The death penalty is flawed. To date, 139 men sentenced to death in the United States have been exonerated. Coupled with the action by the American Law Institute, can Arkansas continue to have confidence that its death penalty can be administered fairly and equitably?

David L. Rickard
Little Rock


UALR fees too high

The Arkansas Times reported last month that Michael Steele and Harold Ford Jr. are receiving $40,000 to participate in tonight's de-bate at UALR. Officials at UALR yesterday revealed that these two debaters have an agency that is booking these debates, and that the $40,000, which is coming from student activity funds, covers travel, accommodations, speaking fees, and an agency fee.

This is outrageous. Bill Clinton spoke at UALR last November, and UALR officials told me that he didn't receive a penny (nor did his foundation, Hillary, or any entity connected with the Clintons). So why can't Mr. Steele and Mr. Ford debate for travel expenses and a modest honorarium? In my opinion, $40,000 is not modest.

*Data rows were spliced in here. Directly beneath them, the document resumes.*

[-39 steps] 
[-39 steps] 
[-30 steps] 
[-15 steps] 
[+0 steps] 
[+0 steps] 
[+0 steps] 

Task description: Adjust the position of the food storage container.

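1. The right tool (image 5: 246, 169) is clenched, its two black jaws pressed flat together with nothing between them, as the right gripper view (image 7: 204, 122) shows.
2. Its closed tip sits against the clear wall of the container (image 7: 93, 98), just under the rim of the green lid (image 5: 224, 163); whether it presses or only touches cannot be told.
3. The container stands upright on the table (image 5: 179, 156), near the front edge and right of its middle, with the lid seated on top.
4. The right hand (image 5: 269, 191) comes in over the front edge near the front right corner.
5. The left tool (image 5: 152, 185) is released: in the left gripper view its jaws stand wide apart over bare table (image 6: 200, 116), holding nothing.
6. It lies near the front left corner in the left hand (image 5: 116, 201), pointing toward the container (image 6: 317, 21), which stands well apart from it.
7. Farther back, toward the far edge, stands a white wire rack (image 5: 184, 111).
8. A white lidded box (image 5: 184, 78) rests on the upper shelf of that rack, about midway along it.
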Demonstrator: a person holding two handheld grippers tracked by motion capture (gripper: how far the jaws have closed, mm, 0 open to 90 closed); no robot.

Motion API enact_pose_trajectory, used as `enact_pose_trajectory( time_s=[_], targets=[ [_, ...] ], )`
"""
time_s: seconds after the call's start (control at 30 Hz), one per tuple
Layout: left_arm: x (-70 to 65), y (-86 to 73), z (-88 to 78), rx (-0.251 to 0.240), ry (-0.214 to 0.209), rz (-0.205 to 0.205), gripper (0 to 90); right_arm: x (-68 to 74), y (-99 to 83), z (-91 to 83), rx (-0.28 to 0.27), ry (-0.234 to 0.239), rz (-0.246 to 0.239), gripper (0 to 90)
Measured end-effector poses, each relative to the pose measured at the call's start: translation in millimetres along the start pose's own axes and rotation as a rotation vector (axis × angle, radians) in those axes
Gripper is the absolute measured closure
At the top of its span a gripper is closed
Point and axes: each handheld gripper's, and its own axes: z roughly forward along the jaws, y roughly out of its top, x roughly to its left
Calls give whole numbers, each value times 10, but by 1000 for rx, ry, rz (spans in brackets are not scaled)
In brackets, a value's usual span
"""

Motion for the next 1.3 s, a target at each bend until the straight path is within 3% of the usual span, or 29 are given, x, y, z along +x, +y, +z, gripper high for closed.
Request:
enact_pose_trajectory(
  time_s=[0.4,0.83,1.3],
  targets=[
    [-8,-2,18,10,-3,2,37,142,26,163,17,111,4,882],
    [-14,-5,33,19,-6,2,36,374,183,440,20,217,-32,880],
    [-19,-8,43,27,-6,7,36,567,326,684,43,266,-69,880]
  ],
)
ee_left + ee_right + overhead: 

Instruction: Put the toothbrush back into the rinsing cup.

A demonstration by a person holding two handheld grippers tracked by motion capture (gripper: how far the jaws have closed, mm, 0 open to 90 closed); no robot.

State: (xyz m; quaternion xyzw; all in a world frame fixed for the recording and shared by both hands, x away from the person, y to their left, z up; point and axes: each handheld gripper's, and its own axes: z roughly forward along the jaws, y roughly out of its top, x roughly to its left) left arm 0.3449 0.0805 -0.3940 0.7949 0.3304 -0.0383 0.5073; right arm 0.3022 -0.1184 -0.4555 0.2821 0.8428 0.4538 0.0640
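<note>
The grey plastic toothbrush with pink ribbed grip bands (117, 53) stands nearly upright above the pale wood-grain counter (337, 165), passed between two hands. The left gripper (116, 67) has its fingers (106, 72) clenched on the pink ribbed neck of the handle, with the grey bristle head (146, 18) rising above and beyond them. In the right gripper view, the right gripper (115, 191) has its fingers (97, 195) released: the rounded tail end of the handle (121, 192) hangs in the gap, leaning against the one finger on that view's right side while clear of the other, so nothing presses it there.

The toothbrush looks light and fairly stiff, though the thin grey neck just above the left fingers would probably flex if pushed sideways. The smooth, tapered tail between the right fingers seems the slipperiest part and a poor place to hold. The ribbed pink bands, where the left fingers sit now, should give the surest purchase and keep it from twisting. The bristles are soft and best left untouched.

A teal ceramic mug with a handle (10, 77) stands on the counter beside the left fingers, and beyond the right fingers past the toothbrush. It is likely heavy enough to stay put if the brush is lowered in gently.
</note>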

I question how many of the 11,000-plus students at UALR know that their student activity funds are being spent on this single event. UALR announced that students were “involved” in the decision to spend the student activity fees on this event, but it is not clear who actually made the decision.

However, the timing could not be worse. UALR, along with every other state institution, has received multiple budget cuts this year, and is in the middle of both a complete spending freeze and a hiring freeze. Departments cannot even buy paper for copy machines so that instructors can print exams. If UALR can spend $40,000 on this debate, then why shouldn't the public believe that its budget should not be cut further? I believe that UALR offers many wonderful educational opportunities for students, so I hope that does not happen.

Finally, I will note that the title of the event is Left, Right, and Forward: On the Future of America; however, the political left is not represented in this debate. Mr. Steele, a Republican, chairs the RNC and is an analyst for Fox News, while Mr. Ford, Democrat, chairs the DLC and is an analyst for MSNBC. While he was in Congress, Mr. Ford voted for the war in Iraq, against women's right to legal abor-tion, against civil rights for gay people, and against everyone's civil rights by voting for the Patriot Act. In other words, he'd make a pretty good Republican candidate.

Although I work at UALR, I am certainly not writing on behalf of UALR in this message. I am writing as a concerned citizen who has two family members that are UALR students.